Required work:
Search the material below for the word "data" and copy every line in which it occurs.

* * *

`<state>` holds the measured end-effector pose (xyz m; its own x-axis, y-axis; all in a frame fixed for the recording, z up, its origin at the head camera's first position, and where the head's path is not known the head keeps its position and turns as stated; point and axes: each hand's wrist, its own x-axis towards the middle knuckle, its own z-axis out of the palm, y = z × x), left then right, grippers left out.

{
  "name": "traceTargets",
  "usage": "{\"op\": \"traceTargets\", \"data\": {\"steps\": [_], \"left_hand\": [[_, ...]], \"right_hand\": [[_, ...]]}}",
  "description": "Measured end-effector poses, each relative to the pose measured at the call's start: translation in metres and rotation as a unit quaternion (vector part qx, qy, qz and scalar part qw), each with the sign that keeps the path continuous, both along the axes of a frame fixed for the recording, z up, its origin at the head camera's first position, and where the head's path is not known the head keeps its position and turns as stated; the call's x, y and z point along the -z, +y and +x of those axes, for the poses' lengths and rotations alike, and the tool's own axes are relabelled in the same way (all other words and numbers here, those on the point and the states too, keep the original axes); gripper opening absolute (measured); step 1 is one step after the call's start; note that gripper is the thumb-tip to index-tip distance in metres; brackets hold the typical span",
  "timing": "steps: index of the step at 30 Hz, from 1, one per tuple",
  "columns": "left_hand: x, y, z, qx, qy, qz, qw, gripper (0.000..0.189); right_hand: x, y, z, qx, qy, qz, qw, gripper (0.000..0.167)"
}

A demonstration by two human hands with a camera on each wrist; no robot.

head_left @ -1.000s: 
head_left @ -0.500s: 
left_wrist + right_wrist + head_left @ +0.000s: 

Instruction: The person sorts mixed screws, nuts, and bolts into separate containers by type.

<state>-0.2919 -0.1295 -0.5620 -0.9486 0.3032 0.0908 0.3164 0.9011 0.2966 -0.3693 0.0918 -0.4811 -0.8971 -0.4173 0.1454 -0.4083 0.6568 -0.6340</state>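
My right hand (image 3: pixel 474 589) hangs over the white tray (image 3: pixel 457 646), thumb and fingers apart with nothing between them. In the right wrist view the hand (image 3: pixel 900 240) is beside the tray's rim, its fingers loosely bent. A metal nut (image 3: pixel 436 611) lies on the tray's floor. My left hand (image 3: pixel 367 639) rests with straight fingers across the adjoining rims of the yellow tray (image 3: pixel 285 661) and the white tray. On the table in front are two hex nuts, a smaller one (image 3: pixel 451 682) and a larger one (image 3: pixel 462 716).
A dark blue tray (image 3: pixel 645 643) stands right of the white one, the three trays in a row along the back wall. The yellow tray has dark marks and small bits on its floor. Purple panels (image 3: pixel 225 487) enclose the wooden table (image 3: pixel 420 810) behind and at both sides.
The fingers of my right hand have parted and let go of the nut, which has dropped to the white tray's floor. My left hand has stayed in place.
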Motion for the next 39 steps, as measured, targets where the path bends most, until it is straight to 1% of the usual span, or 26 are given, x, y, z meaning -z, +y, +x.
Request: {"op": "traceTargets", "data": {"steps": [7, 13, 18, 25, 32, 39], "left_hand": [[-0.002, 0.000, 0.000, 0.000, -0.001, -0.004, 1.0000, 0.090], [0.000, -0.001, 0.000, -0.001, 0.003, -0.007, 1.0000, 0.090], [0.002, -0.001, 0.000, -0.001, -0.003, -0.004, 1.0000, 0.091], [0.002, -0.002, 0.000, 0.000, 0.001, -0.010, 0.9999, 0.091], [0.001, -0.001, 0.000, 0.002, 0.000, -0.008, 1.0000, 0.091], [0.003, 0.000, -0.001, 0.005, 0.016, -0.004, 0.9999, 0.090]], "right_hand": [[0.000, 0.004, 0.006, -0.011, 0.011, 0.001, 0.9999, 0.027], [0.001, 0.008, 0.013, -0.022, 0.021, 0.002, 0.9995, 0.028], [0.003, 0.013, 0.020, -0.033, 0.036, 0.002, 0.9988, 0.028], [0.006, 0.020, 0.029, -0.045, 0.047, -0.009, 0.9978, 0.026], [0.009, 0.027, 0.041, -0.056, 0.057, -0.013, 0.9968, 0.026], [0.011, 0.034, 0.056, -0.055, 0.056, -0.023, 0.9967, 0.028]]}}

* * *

Exercise answer:
  "usage": "{\"op\": \"traceTargets\", \"data\": {\"steps\": [_], \"left_hand\": [[_, ...]], \"right_hand\": [[_, ...]]}}",
Request: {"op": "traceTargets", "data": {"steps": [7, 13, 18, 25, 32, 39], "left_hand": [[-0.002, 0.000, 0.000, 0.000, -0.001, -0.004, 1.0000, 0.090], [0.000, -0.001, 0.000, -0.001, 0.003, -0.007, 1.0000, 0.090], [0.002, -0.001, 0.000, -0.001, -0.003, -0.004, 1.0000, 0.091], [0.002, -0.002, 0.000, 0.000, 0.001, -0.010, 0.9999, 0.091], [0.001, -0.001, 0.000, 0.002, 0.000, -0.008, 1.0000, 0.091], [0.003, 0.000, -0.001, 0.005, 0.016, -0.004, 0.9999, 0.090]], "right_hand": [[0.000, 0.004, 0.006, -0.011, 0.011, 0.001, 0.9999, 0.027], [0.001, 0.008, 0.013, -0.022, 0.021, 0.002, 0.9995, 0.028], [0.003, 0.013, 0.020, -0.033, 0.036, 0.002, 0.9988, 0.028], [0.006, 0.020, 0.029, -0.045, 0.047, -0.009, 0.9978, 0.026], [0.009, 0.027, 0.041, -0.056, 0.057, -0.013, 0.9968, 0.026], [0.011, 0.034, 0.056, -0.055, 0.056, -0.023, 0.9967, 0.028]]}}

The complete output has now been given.